En un país donde mas del noventa por ciento de los delitos denunciados ante Fiscalía quedan impunes, porque no se investigan, o se compran los fiscales, o cualquier cosa se hace y pasa para que no haya justicia, sorprende que en menos de tres meses la Fiscalia hubiera ubicado a los supuestos resposnables del asesinato del Fiscal paraguayo. O la Fiscalía y los organismos de inteligencia son muy eficientes y muy inteligentes cuando toca o cuando hay presión internacional, o definitivamente nos volvieron a montar otro show para hacernos creer en su eficiencia. 

En El Espinal el Alcalde declaró tres días de duelo y con eso salvó su responsabilidad de permitir el montaje de estructuras sin ninguna seguridad para espectáculos bárbaros contra animalitos indefensos. Todo por la fiesta, pero sobre todo por el negocito de quienes se lucran de este tipo de espectáculos propios de otros tiempos.

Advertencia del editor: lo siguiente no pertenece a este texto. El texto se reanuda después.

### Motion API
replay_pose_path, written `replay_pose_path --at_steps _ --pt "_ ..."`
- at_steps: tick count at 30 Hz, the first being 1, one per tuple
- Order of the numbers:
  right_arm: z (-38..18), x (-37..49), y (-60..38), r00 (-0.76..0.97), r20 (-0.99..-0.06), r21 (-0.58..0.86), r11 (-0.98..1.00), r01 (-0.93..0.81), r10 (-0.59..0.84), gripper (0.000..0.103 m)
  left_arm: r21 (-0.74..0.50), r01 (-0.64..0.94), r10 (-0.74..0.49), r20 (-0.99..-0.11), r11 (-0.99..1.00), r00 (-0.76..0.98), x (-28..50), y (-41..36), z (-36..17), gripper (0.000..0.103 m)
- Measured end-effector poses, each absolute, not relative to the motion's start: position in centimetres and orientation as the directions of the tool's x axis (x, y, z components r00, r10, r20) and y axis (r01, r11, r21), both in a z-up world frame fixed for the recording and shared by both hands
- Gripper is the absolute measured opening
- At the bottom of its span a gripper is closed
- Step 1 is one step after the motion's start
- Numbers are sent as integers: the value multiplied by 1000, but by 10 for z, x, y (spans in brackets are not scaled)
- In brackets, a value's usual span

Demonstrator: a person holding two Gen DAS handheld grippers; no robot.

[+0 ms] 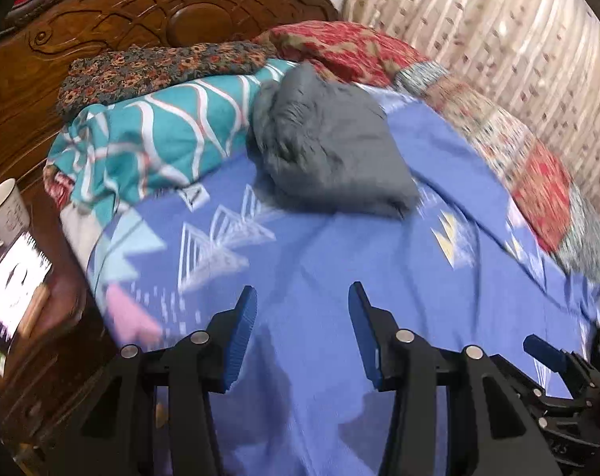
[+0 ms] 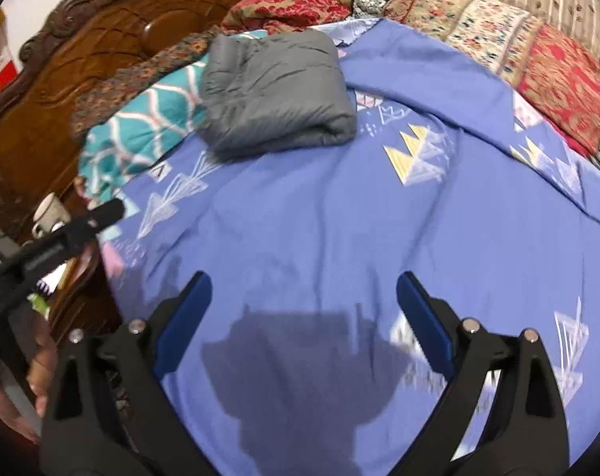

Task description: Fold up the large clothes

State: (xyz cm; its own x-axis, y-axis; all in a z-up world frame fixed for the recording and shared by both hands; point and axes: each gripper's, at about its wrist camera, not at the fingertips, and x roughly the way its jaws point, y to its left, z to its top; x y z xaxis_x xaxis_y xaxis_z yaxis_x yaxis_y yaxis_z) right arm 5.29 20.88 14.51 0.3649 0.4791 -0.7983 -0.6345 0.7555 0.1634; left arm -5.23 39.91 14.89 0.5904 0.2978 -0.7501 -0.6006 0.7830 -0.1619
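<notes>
A grey garment [image 1: 327,142] lies folded into a thick bundle on the blue patterned bedsheet [image 1: 339,261], near the head of the bed. It also shows in the right wrist view [image 2: 276,95]. My left gripper [image 1: 301,297] is open and empty, hovering over the sheet well short of the bundle. My right gripper [image 2: 303,285] is open and empty, also over bare sheet [image 2: 339,218]. The right gripper's blue finger shows at the right edge of the left wrist view [image 1: 545,353]. The left gripper shows at the left of the right wrist view [image 2: 81,226].
A teal patterned pillow [image 1: 153,139] and a dark floral cloth [image 1: 149,71] lie against the carved wooden headboard [image 1: 121,12]. A red floral quilt [image 2: 498,31] runs along the curtain side. A white mug [image 1: 6,210] stands on the wooden bedside table at left.
</notes>
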Motion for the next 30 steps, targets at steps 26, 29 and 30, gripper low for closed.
replay_pose_path --at_steps 26,29,30 --pt "141 -34 48 409 -786 227 832 -507 463 97 6 -485 289 -810 874 510 -91 237 137 91" --pt "140 -33 46 406 -788 231 834 -501 462 97 2 -465 265 -824 885 501 -89 232 133 91" --pt "140 -32 46 410 -791 223 838 -498 454 97 -1 -461 258 -828 887 497 -88 231 132 91"
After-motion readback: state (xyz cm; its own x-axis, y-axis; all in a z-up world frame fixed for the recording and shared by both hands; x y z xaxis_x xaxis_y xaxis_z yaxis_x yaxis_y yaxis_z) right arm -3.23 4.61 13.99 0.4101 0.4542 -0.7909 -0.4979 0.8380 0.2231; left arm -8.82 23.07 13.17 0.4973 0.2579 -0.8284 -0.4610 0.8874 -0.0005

Y finalmente en Tuluá, un hecho que debería tener el país consternado, afligido, a los rezanderos rezando rosarios indefinidamente, a los gobernantes declarando, ahí sí, dias de duelo, porque fueron seres humanos encerrados los que murieron incinerados, también encontramos la eficiencia de la justicia, esta vez en boca del Ministro de la cartera, que en menos de seis horas no solo tenía el diagnóstico claro de lo que pasó, sus causas y consecuencias de los hechos, sino que nos invitaba a agradecer porque los muertos solo hubieran sido esos cincuenta y uno y no mas, y los heridos los mencionados, ya que la tragedia hubiera podido ser peor !Qué eficiencia la de este ministro! Esto el mismo día en que la Comisión de la Verdad entregaba su informe, ese sí sobre la verdad de los acontecido en Colombia durante los ùltimos sesenta años. Porque lo que nos asombra en Colombia ya no son los hechos violentos y crueles que acontecen a diario, sino el cinismo y la mentira, con que se cubren.